_ASSIGNMENT:_ Write out, unchanged, the lines from the one holding "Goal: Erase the" to the close of the listing. Both the first and last lines belong in it.

── GIVEN INFORMATION ──

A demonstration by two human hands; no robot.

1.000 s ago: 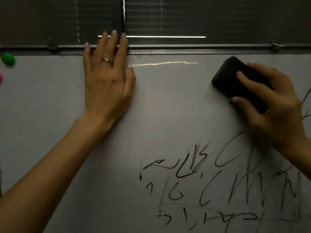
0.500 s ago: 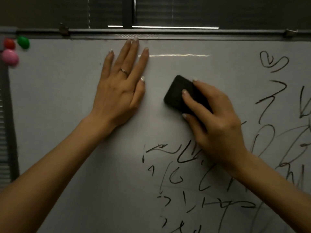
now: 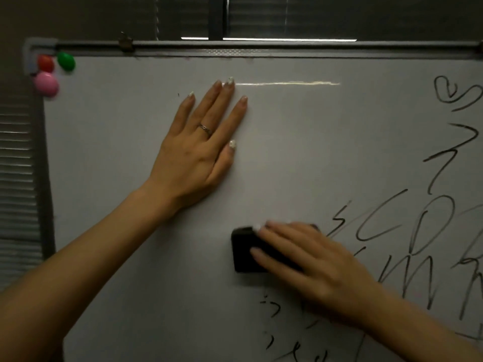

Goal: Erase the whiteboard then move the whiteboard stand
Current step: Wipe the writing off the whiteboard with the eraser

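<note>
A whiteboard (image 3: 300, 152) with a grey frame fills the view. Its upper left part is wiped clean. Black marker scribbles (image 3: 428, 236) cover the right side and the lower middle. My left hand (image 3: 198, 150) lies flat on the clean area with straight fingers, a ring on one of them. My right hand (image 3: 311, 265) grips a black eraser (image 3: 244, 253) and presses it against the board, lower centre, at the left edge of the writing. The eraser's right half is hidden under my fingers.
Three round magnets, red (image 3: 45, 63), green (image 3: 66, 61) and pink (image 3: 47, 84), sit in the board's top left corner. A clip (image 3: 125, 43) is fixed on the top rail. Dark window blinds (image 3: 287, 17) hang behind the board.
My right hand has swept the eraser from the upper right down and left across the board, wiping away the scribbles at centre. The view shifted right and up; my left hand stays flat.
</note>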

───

_ANSWER BELOW:_
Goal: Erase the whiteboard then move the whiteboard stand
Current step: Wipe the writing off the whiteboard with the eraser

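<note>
A whiteboard (image 3: 300, 152) with a grey frame fills the view. Its upper left part is wiped clean. Black marker scribbles (image 3: 428, 236) cover the right side and the lower middle. My left hand (image 3: 198, 150) lies flat on the clean area with straight fingers, a ring on one of them. My right hand (image 3: 311, 265) grips a black eraser (image 3: 244, 253) and presses it against the board, lower centre, at the left edge of the writing. The eraser's right half is hidden under my fingers.
Three round magnets, red (image 3: 45, 63), green (image 3: 66, 61) and pink (image 3: 47, 84), sit in the board's top left corner. A clip (image 3: 125, 43) is fixed on the top rail. Dark window blinds (image 3: 287, 17) hang behind the board.
My right hand has swept the eraser from the upper right down and left across the board, wiping away the scribbles at centre. The view shifted right and up; my left hand stays flat.
</note>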

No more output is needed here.